Except where the context otherwise requires, references to “Kala,” “the Company,” “we,” “us,” “our” and similar terms refer to KALA BIO, Inc.
This proxy statement summarizes information about the proposals to be considered at the meeting and other information you may find useful in determining how to vote. The proxy card is a means by which you actually authorize the proxies to vote your shares in accordance with your instructions.
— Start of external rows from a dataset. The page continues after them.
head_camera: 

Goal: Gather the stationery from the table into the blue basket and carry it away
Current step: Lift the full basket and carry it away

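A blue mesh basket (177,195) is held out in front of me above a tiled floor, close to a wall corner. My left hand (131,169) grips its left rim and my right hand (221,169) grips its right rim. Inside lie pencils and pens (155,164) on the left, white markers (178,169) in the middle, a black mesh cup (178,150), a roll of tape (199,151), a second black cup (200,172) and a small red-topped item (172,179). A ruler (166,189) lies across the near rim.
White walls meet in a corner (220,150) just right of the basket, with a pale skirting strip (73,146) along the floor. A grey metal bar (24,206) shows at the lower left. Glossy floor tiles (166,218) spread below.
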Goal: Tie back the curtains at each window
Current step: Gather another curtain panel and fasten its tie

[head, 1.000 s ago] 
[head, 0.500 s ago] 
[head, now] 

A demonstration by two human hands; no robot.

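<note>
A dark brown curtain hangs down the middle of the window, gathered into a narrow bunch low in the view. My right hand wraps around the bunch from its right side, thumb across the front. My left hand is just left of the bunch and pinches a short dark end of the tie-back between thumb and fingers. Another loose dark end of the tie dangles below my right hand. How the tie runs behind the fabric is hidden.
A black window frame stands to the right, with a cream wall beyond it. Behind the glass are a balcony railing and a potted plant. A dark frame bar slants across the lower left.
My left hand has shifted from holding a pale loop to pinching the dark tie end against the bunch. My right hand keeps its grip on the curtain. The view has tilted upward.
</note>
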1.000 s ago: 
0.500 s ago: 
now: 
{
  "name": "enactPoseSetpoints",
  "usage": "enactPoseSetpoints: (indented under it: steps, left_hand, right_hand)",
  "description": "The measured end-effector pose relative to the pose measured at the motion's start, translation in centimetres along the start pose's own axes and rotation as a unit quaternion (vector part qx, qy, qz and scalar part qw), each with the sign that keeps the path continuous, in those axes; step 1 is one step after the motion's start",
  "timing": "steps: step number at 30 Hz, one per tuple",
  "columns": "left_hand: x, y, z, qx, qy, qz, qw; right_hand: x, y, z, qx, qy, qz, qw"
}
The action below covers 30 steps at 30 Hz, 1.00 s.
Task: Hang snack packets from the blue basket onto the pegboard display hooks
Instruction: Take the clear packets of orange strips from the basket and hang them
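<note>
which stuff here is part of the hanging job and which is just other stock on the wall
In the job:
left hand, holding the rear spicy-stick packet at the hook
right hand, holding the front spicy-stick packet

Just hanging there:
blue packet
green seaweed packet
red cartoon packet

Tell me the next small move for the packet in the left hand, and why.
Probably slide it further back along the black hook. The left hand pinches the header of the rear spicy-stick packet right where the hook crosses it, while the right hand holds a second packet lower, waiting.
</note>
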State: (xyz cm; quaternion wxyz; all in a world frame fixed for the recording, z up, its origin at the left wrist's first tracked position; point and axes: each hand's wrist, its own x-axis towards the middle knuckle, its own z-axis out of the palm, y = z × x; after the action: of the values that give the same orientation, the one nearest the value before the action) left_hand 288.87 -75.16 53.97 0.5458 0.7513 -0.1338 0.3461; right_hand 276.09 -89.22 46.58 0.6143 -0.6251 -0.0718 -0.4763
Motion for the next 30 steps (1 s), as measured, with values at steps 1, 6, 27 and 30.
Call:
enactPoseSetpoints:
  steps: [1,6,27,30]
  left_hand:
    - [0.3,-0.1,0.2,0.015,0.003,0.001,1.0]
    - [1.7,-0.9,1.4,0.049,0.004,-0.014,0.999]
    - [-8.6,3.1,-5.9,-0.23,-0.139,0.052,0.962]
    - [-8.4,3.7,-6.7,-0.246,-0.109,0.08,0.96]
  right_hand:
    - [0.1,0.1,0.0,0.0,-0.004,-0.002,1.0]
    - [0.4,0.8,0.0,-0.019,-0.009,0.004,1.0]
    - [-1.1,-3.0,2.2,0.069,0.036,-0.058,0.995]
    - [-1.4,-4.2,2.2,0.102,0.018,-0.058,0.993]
On or about [December 30], 2025, we commenced mailing to stockholders of record as of the Record Date a full set of our proxy materials, including this proxy statement, a proxy card (or voting instruction form, as applicable) and our Annual Report. These materials are also available without charge upon request from our Investor Relations department and may be accessed at www.proxyvote.com.
A copy of our Annual Report on Form 10-K for the fiscal year ended December 31, 2024, as filed with the Securities and Exchange Commission, or SEC, except for exhibits, will be furnished without charge to any stockholder upon written or oral request to KALA BIO, Inc., 1167 Massachusetts Avenue, Arlington, Massachusetts 02476 or by calling 1-800-579-1639, by emailing sendmaterial@proxyvote.com or by submitting a request over the Internet at www.proxyvote.com. This proxy statement and our Annual Report on Form 10-K for the fiscal year ended December 31, 2024 are also available on the SEC’s website at www.sec.gov.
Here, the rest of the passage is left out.